▶ _What this task involves_
Lines that contain the string "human" are the ones to list; copy all of them from the records.
= Beginning of Section =
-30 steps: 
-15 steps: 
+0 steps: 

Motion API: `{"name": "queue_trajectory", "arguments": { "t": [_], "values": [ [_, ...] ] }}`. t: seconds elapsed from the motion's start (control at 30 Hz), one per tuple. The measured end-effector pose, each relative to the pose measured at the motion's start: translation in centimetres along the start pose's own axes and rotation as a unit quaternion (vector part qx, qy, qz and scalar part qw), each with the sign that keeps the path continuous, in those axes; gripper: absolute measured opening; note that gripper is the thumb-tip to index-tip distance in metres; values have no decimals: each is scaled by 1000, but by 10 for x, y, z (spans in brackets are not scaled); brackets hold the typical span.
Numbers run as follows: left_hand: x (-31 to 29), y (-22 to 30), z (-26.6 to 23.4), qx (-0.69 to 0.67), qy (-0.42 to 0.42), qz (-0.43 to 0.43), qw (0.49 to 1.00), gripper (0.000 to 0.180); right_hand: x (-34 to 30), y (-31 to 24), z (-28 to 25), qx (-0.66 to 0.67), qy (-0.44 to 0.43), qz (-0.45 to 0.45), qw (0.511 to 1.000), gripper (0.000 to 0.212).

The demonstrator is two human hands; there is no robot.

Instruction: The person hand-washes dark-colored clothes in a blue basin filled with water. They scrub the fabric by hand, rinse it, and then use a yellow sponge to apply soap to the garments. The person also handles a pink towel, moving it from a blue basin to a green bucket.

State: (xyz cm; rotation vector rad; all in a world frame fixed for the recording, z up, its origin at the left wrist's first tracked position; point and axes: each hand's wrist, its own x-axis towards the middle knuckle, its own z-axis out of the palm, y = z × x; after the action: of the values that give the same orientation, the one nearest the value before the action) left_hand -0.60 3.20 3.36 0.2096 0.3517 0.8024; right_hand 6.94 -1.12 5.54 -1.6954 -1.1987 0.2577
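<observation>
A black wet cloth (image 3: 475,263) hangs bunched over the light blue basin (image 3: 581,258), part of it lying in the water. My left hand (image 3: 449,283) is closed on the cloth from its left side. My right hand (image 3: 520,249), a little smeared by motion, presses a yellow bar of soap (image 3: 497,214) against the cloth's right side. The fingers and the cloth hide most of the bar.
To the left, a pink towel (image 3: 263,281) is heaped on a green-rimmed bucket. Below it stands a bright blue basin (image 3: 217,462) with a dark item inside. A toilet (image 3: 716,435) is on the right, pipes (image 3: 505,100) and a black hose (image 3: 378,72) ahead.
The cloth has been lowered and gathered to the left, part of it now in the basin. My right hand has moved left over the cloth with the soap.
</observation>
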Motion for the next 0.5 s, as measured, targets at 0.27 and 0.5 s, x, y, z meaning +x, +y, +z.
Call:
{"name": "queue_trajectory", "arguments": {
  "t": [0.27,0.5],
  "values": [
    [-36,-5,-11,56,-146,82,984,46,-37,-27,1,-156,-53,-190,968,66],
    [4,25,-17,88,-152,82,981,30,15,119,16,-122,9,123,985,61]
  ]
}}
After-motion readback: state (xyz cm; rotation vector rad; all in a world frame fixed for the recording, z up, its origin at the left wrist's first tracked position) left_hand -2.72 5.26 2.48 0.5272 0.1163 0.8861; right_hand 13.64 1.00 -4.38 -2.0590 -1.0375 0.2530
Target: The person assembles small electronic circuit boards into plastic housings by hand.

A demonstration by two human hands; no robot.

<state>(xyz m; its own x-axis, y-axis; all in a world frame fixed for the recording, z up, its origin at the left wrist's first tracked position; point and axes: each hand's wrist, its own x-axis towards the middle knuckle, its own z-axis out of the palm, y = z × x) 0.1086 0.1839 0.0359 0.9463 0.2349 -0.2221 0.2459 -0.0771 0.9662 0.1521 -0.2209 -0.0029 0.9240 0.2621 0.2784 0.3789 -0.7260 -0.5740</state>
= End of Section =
▶ _Written response_
The demonstrator is two human hands; there is no robot.
A demonstration by two human hands; no robot.

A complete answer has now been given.